# Redundancy taxed in full



## prettyboybaker (27 Jan 2022)

Hi all,

My partners company are going through a round of statutory redundancies. It appears she wont get the chop this time but we expect it to happen in the near future.

She has been talking to colleagues on the package and they are reporting that the entire ex gratia payment is being taxed fully. Staff are being told that this is a result of a stipulation in their contract.

Does this seem fishy to anyone else? Also, who gets to decide which tax options they can apply to the ex gratia payment ? Surely the employee does.

Lastly what benefit might there be to the company to take this route? The only financial saving I can think of is administrative.

Whole thing seems bizarre.

Thanks


----------



## ClubMan (27 Jan 2022)

Any use?





						Taxation of lump sum payments
					

Lump sum payments in compensation for loss of employment are subject to tax. How is tax calculated and what are your entitlements?




					www.citizensinformation.ie
				








						How USC affects redundancy payments
					

This page explains how statutory redundancy payments are exempt from USC




					www.revenue.ie


----------



## misemoi (27 Jan 2022)

This happened some colleagues once. Just easier for them to tax and let the employee reclaim. Make sure your partner gets all the paperwork and revenue will make sure to refund any overpaid tax. Company will be owed er prsi as well, so it's not good for them but probably the easiest for them !!


----------



## Gordon Gekko (27 Jan 2022)

If it’s a contractual obligation, then it’s not ex gratia.

‘ex gratia’ literally means as a favour or with no legal obligation.

If there’s ambiguity, it absolutely makes sense for the employer to operate full PAYE etc.
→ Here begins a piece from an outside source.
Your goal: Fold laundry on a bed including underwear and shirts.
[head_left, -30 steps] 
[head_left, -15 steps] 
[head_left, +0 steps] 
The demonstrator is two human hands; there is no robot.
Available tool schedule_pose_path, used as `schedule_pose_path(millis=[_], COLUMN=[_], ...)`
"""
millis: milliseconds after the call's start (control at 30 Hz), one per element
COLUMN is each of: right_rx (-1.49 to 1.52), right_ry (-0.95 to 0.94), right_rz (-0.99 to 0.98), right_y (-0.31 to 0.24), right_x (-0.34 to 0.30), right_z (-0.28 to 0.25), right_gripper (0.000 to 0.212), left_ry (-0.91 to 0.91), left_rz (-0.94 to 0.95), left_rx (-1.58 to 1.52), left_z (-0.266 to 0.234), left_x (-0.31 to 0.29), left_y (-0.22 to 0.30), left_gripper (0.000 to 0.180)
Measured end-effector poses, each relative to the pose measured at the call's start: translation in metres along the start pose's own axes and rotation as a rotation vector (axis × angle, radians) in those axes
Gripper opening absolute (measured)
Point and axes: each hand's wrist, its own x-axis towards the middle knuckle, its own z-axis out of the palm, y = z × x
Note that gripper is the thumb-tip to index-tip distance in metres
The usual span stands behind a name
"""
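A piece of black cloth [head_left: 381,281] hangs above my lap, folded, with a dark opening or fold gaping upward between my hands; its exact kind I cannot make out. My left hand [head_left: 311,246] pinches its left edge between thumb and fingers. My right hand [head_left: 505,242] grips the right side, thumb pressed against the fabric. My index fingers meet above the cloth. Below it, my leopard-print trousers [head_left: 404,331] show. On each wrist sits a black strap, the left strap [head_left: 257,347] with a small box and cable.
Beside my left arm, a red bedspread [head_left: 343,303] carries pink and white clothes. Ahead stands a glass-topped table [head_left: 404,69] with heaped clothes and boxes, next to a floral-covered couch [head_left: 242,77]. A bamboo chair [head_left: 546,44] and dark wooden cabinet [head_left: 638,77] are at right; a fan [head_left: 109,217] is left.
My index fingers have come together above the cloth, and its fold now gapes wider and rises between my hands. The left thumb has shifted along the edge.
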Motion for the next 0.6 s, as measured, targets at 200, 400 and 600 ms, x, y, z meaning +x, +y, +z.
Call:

The risk is on the employer if they don’t as the employee could go off into the sunset with the cash, with Revenue looking to gross it up.

The “stipulation in the contract” part sounds like the problem. 

They should ask the company to foot the bill for an employment tax and legal specialist to look at the issue.

And if they refuse, and the amounts involved are meaningful, which I suspect they are, they should get their own advice.


----------



## prettyboybaker (27 Jan 2022)

misemoi said:


> This happened some colleagues once. Just easier for them to tax and let the employee reclaim. Make sure your partner gets all the paperwork and revenue will make sure to refund any overpaid tax. Company will be owed er prsi as well, so it's not good for them but probably the easiest for them !!


Thanks Misemoi, I'm a bit confused by the last part. Do you mean the company will owe revenue prsi ? Also, do you know if the refund is in tax credits or cash? Thanks again.


----------



## prettyboybaker (27 Jan 2022)

Gordon Gekko said:


> If it’s a contractual obligation, then it’s not ex gratia.
> 
> ‘ex gratia’ literally means as a favour or with no legal obligation.
> 
> ...


Thanks so much for that. I haven't seen the offer and she is currently digging out her contract so we will see. 

The company themselves have apparently labelled it an ex gratia payment but as I said I've yet to see the offer myself. 

If it is ex gratia then it does feel like bad faith by the company. Not only redundant but then having to wait till next year to claim back tax overpayment.


----------



## Gordon Gekko (27 Jan 2022)

Essentially, pay in lieu of notice or any kind of contractual entitlement to a payment is taxable in full.

“We’re really sorry, here’s 50 grand” is when it’s potentially tax free.

And statutory is tax free (the two weeks per year capped at €600 a week stuff).


----------



## prettyboybaker (27 Jan 2022)

Gordon Gekko said:


> Essentially, pay in lieu of notice or any kind of contractual entitlement to a payment is taxable in full.
> 
> “We’re really sorry, here’s 50 grand” is when it’s potentially tax free.
> 
> And statutory is tax free (the two weeks per year capped at €600 a week stuff).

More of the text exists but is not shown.